WORK ORDER
A complete answer lists every line of the material where the string "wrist" occurs.

[PROVIDED DATA Boundary: Start]

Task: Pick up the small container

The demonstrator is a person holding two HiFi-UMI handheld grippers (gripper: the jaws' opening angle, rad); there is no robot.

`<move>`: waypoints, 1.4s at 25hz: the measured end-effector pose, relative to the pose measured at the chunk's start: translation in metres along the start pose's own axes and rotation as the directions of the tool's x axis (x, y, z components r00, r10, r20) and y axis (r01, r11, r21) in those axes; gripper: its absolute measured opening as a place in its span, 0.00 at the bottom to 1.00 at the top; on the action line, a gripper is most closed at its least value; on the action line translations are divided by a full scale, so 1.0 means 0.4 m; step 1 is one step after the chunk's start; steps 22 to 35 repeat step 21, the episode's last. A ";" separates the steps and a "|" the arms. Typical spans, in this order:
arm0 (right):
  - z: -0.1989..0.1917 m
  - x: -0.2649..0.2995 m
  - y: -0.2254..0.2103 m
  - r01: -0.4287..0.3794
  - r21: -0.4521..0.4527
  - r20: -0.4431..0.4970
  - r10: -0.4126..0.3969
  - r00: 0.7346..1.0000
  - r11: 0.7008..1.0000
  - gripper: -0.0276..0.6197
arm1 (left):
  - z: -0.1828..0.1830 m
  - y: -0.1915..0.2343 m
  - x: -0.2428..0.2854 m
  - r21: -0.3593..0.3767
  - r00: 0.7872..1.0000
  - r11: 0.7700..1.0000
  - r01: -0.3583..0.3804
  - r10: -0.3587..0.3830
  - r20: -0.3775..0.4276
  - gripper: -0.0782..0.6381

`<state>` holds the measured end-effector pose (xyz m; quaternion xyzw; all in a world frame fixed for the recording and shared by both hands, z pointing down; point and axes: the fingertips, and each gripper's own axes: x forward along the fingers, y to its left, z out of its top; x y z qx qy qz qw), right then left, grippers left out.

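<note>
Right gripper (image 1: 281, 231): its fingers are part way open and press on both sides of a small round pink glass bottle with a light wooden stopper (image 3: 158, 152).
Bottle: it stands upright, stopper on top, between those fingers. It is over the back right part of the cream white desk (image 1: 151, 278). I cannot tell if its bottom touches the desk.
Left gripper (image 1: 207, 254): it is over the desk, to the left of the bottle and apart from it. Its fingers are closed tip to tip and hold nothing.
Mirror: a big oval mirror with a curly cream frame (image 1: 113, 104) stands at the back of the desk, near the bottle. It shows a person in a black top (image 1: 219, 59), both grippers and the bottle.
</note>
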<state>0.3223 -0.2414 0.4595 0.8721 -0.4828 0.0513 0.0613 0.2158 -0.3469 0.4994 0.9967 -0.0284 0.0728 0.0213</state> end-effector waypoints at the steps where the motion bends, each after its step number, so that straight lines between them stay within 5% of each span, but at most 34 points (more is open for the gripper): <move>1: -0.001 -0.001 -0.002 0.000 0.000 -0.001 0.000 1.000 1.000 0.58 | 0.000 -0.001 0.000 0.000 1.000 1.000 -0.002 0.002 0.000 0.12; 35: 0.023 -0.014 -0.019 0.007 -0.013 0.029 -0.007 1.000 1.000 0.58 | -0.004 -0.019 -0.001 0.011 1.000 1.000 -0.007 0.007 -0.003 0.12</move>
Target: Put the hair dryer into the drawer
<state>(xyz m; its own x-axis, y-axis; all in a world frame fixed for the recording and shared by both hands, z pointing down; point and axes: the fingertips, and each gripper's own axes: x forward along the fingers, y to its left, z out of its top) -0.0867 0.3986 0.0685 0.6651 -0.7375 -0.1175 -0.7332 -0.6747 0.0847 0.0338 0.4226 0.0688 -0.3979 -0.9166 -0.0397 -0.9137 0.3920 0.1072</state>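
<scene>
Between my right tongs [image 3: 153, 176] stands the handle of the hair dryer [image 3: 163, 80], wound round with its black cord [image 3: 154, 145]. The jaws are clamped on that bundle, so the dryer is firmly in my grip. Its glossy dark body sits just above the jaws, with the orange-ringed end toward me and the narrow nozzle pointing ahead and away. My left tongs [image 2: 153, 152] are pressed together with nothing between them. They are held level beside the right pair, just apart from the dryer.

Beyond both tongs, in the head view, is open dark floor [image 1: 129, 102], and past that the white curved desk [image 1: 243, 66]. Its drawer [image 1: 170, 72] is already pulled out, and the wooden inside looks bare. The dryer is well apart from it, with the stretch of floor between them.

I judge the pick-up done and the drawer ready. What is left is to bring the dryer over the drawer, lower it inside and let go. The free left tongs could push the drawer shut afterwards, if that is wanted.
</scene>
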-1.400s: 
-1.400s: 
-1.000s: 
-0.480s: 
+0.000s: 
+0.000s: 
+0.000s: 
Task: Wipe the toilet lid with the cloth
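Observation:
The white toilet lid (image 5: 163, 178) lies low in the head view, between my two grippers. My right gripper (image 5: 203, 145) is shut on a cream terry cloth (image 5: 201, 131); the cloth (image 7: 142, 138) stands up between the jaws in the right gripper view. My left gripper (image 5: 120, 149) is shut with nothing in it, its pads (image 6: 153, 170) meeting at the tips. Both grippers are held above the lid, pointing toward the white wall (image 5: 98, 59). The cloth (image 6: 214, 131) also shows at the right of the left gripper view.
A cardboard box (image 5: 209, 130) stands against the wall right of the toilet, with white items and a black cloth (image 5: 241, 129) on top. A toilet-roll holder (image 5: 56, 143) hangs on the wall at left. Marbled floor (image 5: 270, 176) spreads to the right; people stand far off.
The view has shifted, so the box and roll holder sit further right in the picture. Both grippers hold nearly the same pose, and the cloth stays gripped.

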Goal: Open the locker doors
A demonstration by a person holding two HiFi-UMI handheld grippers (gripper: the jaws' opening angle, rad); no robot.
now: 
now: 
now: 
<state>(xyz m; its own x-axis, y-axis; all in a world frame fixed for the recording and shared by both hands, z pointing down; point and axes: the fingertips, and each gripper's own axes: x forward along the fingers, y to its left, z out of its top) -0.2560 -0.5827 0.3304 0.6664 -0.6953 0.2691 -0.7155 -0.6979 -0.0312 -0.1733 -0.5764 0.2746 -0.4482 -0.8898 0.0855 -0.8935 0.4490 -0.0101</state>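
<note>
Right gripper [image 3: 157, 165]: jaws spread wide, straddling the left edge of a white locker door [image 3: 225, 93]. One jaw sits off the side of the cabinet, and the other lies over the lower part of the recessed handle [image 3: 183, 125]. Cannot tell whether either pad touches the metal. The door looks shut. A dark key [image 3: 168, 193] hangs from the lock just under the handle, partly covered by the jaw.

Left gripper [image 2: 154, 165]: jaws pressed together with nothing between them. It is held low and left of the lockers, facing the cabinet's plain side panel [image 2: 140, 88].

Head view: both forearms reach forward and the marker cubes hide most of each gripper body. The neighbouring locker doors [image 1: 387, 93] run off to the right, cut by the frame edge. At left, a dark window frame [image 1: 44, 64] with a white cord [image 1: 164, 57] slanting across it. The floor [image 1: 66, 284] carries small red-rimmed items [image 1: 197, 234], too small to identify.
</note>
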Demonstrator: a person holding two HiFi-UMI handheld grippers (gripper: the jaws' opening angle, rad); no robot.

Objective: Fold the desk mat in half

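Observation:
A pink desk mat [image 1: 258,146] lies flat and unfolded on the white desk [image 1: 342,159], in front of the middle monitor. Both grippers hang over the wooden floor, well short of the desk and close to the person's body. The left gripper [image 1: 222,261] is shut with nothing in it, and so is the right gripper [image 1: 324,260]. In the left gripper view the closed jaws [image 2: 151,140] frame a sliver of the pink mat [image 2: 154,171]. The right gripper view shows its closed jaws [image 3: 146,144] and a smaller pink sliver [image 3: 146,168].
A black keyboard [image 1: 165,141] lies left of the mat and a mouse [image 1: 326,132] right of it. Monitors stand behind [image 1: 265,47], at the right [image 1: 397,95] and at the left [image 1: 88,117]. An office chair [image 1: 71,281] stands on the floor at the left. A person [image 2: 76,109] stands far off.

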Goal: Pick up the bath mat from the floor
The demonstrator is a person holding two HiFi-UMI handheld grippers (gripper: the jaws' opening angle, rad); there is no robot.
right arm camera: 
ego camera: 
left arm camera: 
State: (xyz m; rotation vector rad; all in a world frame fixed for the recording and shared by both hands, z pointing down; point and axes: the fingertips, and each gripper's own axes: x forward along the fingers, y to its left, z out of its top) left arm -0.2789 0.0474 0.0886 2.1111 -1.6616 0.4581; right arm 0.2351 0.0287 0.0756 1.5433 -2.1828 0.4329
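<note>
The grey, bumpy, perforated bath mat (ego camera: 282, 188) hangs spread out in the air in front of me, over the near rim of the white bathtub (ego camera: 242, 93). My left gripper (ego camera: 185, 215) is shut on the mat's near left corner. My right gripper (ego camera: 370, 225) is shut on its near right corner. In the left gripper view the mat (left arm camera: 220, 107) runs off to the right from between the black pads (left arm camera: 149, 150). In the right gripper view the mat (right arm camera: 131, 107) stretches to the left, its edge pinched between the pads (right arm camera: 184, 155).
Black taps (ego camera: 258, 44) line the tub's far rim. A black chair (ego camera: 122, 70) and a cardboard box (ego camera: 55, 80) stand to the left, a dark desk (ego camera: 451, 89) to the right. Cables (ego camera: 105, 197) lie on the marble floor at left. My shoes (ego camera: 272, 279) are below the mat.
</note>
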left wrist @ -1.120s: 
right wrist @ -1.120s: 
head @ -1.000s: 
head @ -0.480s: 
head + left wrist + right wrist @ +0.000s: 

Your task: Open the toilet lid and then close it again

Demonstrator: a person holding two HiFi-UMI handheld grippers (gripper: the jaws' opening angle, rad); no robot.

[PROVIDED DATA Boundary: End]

ANSWER SECTION
left wrist @ -1.120s: 
right wrist @ -1.120s: 
head + left wrist + right wrist @ +0.000s: 

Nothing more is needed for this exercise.